§ WHAT IS NEEDED
The answer is to be the data that follows, transcribed exactly, minus its pictures.

Content starts

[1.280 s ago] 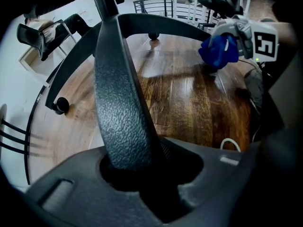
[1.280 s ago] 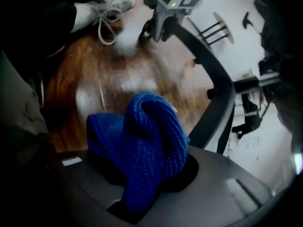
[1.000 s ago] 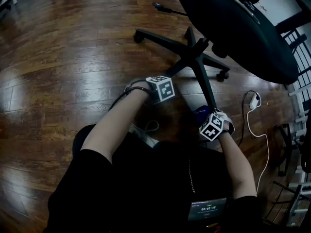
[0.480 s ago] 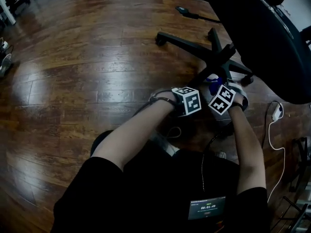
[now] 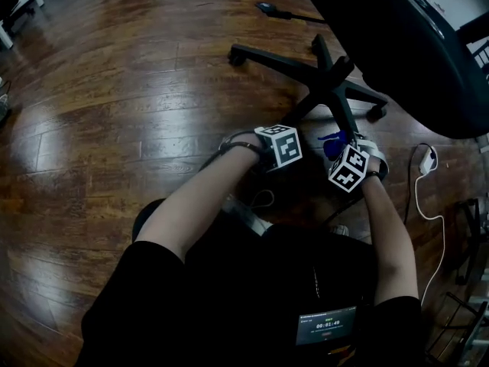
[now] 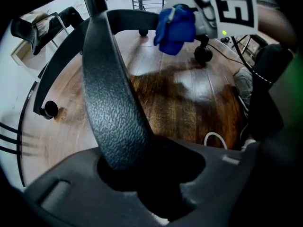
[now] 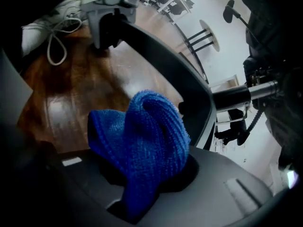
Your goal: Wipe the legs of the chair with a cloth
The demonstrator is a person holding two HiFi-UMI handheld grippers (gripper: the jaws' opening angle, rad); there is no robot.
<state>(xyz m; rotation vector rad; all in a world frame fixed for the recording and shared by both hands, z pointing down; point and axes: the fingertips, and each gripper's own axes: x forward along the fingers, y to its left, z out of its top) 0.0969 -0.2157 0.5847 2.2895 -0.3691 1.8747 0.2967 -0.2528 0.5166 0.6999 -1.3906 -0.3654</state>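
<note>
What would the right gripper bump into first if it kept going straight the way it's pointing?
The right gripper pinches a blue cloth that sticks out in front, so the cloth arrives first. It would most likely press onto the black chair leg, though depth is unclear and it might reach the floor.

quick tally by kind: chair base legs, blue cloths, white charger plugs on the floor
chair base legs: 5
blue cloth: 1
white charger plug: 1
total: 7
</note>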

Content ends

§ ANSWER BOX
[1.280 s ago] 
[1.280 s ago] 
[1.000 s ago] 
[0.480 s ago] 
[now] 
[now] 
[now] 
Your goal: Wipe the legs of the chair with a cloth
The demonstrator is a person holding two HiFi-UMI handheld grippers (gripper: the jaws' opening angle, rad); there is no robot.
<state>(xyz m; rotation vector rad; all in a world frame fixed for the recording and shared by both hands, z pointing down; point and axes: the fingertips, and each gripper's own axes: x forward along the fingers, y to its left, z out of its top) 0.0969 -0.2157 0.5847 2.2895 -0.3691 1.8747 0.2967 -0.2528 0.5166 0.6999 -1.3906 -0.3654</state>
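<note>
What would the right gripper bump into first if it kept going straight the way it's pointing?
The right gripper pinches a blue cloth that sticks out in front, so the cloth arrives first. It would most likely press onto the black chair leg, though depth is unclear and it might reach the floor.

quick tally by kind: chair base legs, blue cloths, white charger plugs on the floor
chair base legs: 5
blue cloth: 1
white charger plug: 1
total: 7
</note>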

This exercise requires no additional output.